Work to be completed → Copy every line from the records below that carries the word "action".

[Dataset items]
#####
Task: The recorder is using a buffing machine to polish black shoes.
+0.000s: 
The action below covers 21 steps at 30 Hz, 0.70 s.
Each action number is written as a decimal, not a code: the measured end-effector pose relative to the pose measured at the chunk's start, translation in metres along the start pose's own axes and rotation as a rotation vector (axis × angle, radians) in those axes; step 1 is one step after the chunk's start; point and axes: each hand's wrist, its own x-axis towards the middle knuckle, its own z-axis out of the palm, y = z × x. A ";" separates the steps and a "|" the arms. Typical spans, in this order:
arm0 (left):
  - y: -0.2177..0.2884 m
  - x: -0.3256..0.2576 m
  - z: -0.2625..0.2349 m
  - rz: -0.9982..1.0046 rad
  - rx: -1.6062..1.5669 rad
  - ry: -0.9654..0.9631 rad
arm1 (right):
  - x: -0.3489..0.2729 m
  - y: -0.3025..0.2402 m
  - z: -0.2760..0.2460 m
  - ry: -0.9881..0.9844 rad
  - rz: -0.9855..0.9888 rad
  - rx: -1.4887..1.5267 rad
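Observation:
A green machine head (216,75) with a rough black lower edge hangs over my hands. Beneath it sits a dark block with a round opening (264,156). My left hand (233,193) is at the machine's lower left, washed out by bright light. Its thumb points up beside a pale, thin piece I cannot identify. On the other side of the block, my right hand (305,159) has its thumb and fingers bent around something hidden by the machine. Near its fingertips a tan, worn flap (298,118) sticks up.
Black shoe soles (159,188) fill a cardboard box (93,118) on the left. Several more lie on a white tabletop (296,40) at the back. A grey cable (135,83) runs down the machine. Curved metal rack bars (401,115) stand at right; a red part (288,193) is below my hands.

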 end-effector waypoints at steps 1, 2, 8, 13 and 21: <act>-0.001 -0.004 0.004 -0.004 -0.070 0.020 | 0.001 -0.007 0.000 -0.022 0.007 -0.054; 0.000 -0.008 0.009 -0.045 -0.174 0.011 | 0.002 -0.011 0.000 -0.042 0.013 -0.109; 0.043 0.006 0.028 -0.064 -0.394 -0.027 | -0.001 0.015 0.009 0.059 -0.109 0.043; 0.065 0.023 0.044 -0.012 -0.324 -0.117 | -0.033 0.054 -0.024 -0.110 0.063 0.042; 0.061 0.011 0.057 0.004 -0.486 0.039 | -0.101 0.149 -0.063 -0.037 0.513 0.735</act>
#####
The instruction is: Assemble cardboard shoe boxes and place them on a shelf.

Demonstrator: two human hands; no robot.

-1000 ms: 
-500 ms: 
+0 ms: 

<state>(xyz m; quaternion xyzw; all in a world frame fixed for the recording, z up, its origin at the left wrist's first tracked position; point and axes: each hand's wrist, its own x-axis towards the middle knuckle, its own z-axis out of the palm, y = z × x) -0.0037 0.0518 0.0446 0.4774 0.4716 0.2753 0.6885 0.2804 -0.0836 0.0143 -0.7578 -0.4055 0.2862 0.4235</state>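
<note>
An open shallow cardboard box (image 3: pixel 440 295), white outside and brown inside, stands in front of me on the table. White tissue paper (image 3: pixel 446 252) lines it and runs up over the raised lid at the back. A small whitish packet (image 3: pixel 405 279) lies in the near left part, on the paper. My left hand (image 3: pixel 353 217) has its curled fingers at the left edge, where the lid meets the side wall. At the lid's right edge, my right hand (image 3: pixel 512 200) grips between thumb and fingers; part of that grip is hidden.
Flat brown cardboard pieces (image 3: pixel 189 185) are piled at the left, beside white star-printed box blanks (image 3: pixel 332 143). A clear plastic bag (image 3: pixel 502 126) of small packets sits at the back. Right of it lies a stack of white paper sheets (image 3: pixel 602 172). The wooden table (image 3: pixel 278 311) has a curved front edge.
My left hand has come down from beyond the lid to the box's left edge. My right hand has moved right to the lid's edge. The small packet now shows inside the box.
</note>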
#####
Output for this task →
The action below covers 21 steps at 30 Hz, 0.70 s.
Each action number is written as a decimal, not a code: the measured end-effector pose relative to the pose measured at the chunk's start, translation in metres along the start pose's own axes and rotation as a rotation vector (axis × angle, radians) in those axes; step 1 is one step after the chunk's start; point and axes: each hand's wrist, its own x-axis towards the middle knuckle, its own z-axis out of the palm, y = z × x. A ";" separates the steps and a "|" the arms. Typical spans, in this order:

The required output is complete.